Dès le premier nez, quelque chose de plus discret, presque feutré. Une fraîcheur nette, une impression de droiture. Le Pinot blanc donne le ton : une aromatique fine, délicate, loin des codes plus connus du trio chardonnay–pinot noir–meunier.
En bouche, la bulle est précise, élégante, jamais envahissante. La matière est souple, élancée, avec une tension naturelle qui étire le vin sans le durcir. On retrouve une sensation crayeuse, une fraîcheur droite, presque saline, qui apporte beaucoup de lisibilité. La finale est nette, persistante, très digeste, avec cette impression de vin posé, réfléchi, mais profondément vivant.
Un champagne d’équilibre et de nuance, qui parle plus de texture et d’énergie que de puissance.
Quand le champagne touche juste
Ce champagne-là, il ne fait pas pop.
Il fait ah.
Il m’a réconciliée avec le champagne.
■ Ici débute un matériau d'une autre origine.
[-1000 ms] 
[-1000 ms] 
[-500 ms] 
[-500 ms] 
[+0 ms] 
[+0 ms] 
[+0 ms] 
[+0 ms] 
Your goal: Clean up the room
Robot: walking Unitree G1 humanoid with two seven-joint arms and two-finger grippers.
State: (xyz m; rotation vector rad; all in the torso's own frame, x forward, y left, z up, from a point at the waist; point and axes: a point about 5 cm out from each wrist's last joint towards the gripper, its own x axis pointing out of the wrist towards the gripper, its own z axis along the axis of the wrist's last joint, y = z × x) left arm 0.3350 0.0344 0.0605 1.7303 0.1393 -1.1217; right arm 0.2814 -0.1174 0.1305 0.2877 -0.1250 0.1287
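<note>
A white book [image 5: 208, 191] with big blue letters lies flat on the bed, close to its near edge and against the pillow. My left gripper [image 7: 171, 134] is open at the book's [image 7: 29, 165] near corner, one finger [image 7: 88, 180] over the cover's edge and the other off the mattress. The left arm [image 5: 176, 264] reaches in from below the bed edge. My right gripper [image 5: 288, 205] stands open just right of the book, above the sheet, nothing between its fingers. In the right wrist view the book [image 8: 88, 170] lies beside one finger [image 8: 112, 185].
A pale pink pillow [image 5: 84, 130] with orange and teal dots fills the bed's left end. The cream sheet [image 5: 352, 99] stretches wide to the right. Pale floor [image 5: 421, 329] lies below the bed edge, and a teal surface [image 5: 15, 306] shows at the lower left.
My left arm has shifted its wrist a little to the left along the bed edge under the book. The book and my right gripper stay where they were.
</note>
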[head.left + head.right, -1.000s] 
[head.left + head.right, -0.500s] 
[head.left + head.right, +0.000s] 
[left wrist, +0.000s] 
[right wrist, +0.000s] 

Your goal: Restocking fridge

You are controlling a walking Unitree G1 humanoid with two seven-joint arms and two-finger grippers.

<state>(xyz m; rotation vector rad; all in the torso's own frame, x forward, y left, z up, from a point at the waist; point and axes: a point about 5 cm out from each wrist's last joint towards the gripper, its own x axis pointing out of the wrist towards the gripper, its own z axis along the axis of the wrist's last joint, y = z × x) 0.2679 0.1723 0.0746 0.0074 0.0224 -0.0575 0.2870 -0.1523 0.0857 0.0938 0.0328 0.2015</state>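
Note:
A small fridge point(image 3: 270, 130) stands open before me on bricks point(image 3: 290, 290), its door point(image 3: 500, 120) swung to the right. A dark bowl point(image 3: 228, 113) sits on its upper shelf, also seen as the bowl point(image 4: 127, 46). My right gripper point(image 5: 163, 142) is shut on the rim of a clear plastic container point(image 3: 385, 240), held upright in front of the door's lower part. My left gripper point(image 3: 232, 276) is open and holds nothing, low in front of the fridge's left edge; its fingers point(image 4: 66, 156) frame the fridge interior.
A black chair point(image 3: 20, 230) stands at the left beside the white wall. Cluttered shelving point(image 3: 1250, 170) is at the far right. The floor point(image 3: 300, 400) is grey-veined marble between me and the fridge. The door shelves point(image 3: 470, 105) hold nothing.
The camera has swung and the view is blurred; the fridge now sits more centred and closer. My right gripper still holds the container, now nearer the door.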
Vraiment.
Celui que j’avais un peu mis de côté ces dernières années, trop souvent croisé sous des versions trop bruyantes, trop formatées, trop attendues.
Contrastes, c’est une conversation calme.
Un verre qu’on boit lentement, sans forcément parler.
Un champagne qui rassure, qui apaise, qui remet les choses à leur place.
Il m’a fait l’effet d’une lumière douce après une longue journée.
D’un vêtement confortable qu’on enfile sans y penser.
D’un rappel discret que le champagne peut être multiple, sensible, intime.
Et surtout : qu’il ne se résume pas à trois cépages.

je l’ai trouvé à 31€ juste ici : Contrastes – Marie Tassin
Petit Focus — Pinot blanc & diversité champenoise
On l’oublie souvent, mais la Champagne ne vit pas uniquement au rythme du chardonnay, du pinot noir et du meunier.
Elle compte sept cépages autorisés, dont le Pinot blanc, plus rare, plus confidentiel, mais absolument fascinant quand il est travaillé avec justesse.
Ici, il apporte finesse, douceur, une autre lecture du champagne. Moins démonstrative. Plus intérieure.
Une vraie respiration dans le paysage champenois.
Un champagne engagé, au cœur du vivant
J’ai découvert Contrastes lors d’un tournage pour une websérie consacrée à la certification Terra Vitis — une démarche de viticulture responsable, qui engage les vignerons sur le respect du vivant, de la vigne jusqu’au verre.
Et tout s’est aligné.
Le vin. La philosophie. Le moment.
Un champagne qui fait du bien, dans tous les sens du terme.
Pourquoi on l’aime autant ?
Parce qu’il ouvre le champ des possibles.
Parce qu’il rappelle que le champagne peut surprendre, encore.
Et parce qu’il nous a donné envie d’y revenir, sincèrement.
À boire quand on a envie de se réconcilier. Avec le champagne. Et peut-être avec soi-même.